- Assignment: When you reach the line that contains "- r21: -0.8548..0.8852" in the data below, start reproducing lines exactly, and stop after the line that contains "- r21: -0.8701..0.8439".

- Supplied entries:
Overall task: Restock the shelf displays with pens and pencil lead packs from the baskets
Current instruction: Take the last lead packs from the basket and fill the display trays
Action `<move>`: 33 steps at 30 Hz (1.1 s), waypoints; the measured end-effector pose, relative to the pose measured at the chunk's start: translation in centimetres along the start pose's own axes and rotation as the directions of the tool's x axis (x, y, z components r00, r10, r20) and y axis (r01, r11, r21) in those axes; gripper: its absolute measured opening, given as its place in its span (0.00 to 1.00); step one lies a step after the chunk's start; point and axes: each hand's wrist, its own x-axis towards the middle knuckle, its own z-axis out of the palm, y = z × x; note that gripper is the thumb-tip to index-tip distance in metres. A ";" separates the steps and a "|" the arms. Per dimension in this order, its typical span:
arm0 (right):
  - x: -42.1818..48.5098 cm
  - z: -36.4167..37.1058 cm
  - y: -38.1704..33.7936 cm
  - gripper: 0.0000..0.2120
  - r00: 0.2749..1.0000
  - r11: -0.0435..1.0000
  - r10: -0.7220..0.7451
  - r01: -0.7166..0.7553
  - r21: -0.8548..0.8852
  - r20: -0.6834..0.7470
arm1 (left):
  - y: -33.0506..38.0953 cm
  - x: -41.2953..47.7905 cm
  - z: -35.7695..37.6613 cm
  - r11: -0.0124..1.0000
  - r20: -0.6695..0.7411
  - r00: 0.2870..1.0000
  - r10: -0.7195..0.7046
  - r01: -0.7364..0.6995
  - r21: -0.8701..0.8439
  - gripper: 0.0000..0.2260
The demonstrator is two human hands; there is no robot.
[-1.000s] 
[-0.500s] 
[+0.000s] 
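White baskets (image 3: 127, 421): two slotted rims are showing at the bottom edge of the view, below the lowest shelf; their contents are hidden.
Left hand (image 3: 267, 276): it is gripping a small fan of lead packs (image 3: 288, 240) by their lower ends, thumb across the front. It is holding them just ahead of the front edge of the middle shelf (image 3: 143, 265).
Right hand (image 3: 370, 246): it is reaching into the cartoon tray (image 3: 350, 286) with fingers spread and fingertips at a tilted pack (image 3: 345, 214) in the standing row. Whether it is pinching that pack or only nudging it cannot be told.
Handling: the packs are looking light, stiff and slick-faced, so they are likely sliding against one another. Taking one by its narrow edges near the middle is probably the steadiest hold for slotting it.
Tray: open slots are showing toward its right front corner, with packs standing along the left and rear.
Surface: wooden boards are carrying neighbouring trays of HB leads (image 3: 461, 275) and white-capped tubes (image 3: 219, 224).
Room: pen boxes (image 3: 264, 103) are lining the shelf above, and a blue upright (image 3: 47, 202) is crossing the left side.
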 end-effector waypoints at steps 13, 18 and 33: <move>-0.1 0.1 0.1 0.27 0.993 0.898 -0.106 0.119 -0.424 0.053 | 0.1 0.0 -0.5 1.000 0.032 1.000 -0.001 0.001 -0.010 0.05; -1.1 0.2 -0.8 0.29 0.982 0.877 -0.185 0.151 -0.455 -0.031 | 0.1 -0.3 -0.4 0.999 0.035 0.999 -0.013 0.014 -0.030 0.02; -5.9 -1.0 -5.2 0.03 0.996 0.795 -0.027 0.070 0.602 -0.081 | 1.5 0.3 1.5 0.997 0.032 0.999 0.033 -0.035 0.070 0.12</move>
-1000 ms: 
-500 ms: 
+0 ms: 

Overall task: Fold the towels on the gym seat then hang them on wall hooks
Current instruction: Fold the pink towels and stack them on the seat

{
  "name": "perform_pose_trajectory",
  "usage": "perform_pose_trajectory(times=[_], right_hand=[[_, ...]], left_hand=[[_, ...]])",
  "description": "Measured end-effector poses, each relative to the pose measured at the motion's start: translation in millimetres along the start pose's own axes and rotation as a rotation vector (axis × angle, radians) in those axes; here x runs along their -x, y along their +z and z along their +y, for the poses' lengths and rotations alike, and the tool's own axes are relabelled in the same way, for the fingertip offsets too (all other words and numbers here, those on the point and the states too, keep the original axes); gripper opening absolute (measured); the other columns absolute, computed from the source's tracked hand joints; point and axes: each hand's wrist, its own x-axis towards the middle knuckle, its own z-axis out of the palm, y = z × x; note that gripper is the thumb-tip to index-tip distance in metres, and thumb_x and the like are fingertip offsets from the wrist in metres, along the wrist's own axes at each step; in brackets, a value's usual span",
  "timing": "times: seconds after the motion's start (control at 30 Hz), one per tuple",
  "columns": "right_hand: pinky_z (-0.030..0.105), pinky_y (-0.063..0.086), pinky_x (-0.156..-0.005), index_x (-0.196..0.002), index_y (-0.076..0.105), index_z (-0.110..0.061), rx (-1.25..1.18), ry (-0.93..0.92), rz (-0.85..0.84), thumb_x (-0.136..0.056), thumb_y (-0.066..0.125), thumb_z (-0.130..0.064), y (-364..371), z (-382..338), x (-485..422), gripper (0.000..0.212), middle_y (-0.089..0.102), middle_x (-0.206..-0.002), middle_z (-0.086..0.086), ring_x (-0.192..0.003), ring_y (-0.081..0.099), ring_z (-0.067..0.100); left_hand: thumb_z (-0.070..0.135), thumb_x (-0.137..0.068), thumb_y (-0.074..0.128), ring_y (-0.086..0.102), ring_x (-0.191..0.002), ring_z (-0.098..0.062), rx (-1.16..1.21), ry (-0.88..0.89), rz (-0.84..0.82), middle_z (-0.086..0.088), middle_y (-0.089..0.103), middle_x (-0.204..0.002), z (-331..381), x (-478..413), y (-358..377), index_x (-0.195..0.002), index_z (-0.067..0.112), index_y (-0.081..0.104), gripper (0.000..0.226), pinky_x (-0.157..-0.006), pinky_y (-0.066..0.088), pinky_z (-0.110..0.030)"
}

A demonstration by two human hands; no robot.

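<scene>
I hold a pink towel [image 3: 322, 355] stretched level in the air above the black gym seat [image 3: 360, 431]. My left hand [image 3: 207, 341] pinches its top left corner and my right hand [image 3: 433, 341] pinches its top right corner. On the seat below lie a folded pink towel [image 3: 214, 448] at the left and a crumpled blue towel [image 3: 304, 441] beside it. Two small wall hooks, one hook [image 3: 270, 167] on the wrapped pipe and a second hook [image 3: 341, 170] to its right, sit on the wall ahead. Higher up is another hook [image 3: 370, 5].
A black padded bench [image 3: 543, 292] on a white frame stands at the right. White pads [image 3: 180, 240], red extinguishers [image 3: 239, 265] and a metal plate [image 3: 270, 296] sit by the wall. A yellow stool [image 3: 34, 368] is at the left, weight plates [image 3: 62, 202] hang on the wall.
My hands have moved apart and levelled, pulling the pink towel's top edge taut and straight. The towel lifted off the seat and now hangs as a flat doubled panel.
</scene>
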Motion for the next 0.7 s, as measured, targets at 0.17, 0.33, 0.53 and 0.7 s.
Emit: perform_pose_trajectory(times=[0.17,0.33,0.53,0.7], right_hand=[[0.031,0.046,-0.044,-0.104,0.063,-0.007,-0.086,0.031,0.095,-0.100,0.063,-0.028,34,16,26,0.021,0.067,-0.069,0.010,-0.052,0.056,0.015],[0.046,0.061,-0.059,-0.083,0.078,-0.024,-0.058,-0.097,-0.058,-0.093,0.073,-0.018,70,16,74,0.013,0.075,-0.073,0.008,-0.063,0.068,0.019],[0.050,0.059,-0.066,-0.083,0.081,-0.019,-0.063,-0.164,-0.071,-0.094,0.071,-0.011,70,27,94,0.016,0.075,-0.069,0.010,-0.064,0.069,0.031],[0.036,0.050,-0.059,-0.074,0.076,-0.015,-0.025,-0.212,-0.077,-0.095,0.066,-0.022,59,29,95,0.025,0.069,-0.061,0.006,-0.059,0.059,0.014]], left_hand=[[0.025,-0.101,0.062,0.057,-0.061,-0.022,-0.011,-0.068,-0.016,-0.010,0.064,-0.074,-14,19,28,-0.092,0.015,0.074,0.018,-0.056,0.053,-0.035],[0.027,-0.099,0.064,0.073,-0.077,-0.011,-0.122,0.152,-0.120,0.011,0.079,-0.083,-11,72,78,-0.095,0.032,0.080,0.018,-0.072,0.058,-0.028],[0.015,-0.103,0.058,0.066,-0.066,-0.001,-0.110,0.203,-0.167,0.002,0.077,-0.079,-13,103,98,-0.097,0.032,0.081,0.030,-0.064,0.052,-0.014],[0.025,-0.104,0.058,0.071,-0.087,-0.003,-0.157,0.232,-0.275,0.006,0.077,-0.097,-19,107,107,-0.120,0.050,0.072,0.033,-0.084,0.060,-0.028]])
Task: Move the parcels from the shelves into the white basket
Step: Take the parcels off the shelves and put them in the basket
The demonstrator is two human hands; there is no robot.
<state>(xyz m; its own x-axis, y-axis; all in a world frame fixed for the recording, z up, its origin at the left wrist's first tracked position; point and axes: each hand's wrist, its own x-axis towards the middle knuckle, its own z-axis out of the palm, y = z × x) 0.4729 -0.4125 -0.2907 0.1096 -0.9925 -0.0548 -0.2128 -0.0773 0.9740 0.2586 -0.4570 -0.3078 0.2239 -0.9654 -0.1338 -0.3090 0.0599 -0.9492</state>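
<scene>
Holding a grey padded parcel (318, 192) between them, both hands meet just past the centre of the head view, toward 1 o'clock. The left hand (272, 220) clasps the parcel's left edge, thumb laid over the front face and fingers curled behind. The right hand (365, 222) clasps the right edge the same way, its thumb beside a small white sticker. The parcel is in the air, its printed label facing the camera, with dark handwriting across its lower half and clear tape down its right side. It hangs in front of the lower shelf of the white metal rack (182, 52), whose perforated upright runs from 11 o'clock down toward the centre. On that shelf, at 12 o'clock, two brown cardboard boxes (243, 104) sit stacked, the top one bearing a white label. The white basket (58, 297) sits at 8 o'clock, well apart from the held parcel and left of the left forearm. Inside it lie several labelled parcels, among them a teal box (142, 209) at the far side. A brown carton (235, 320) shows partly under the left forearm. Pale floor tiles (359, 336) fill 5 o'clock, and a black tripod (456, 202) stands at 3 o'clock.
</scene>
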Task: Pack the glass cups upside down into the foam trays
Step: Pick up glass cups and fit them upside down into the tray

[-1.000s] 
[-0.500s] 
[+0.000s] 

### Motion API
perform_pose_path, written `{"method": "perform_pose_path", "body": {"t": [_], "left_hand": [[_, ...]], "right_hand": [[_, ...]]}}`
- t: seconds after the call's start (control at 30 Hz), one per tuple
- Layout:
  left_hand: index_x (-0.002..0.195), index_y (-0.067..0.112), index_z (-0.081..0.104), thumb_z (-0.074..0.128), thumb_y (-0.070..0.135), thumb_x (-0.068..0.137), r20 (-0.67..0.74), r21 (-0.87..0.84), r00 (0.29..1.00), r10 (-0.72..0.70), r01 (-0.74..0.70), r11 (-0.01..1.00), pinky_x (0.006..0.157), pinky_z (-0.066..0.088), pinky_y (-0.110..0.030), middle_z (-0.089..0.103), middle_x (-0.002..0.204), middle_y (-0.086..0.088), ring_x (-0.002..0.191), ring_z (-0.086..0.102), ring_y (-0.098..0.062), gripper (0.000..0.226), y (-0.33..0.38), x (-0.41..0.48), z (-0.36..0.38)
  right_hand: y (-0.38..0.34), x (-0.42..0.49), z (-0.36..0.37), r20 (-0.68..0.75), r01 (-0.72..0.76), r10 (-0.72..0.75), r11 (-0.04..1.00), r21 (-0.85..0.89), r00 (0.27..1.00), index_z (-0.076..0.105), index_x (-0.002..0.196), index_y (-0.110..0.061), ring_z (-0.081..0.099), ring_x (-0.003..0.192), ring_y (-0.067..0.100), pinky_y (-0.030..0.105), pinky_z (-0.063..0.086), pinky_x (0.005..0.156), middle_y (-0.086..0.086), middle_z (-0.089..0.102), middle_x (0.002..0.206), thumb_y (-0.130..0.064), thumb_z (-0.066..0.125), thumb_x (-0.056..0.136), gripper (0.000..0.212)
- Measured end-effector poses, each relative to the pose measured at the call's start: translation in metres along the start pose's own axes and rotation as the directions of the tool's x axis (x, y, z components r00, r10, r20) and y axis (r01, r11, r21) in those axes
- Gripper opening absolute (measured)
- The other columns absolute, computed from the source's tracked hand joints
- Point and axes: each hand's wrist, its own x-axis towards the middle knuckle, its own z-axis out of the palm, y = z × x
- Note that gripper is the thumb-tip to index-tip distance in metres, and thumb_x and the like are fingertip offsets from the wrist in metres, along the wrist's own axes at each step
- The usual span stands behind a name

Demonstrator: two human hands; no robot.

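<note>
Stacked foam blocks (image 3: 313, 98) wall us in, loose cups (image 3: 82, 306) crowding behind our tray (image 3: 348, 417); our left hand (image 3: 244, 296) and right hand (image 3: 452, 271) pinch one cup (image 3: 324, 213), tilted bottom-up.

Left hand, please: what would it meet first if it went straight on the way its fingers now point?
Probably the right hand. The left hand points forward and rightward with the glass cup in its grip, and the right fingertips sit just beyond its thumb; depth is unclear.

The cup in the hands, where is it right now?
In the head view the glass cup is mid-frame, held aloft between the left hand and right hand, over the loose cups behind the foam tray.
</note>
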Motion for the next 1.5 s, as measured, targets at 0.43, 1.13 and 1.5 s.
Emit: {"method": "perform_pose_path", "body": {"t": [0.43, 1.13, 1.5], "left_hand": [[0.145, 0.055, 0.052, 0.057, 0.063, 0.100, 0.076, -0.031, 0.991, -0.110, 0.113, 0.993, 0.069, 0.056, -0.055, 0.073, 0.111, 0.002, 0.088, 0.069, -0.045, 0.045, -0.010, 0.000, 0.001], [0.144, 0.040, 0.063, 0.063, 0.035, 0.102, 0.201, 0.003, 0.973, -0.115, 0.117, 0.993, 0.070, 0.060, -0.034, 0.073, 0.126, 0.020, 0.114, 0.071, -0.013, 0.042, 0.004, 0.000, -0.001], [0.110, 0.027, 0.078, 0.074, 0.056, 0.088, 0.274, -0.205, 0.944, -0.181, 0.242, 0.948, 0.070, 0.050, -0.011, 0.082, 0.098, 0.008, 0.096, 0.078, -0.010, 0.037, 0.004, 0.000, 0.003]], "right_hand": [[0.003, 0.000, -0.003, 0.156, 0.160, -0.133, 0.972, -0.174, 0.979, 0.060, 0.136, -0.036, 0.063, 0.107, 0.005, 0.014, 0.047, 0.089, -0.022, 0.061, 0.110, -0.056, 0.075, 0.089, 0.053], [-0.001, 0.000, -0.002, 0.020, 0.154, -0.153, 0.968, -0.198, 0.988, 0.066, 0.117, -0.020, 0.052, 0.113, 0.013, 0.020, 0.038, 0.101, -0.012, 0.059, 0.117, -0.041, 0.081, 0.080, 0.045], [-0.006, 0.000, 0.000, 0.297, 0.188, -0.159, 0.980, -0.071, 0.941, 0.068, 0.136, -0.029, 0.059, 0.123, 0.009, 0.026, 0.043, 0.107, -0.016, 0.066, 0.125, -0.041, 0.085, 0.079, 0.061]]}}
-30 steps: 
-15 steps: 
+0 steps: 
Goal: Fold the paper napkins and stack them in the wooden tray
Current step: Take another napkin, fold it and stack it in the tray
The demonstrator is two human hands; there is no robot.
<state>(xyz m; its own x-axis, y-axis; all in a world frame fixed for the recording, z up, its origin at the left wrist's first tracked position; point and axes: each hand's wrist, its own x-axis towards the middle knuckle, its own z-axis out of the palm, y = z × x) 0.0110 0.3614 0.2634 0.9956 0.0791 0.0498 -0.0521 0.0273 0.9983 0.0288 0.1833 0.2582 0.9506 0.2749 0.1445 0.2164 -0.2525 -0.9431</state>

- Result below:
  - r21: -0.8548..0.8852
  - r20: -0.6834..0.7470
arm1 (left):
  - y: -33.0506..38.0953 cm
  - x: -41.2953..47.7905 cm
  - z: -35.7695..37.6613 cm
  - r11: -0.0124..1.0000
  - r20: -0.6695..0.7411
  - r00: 0.2870..1.0000
  - r10: -0.7195..0.7046
  - r01: -0.7364..0.6995
  - r21: -0.8701..0.8439

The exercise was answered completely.